The task: Beginning at the line that contains "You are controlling", transcribe every line up to the last one in the material below. Include no other lines.

Data below:
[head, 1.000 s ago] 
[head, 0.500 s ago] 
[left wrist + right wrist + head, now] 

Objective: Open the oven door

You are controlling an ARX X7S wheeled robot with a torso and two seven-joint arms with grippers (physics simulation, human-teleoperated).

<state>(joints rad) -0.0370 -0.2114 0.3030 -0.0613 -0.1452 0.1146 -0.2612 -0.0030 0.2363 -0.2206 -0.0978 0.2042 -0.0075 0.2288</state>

Reply:
You are controlling an ARX X7S wheeled robot with a torso and two seven-joint arms with grippers (physics simulation, human-teleoperated).

<state>(joints rad) -0.0370 -0.2114 0.3030 -0.0613 -0.1452 0.1146 -0.2612 -0.0030 0.2363 -0.2206 -0.0978 0.2042 -0.0075 0.2288</state>

The response is complete as it stands.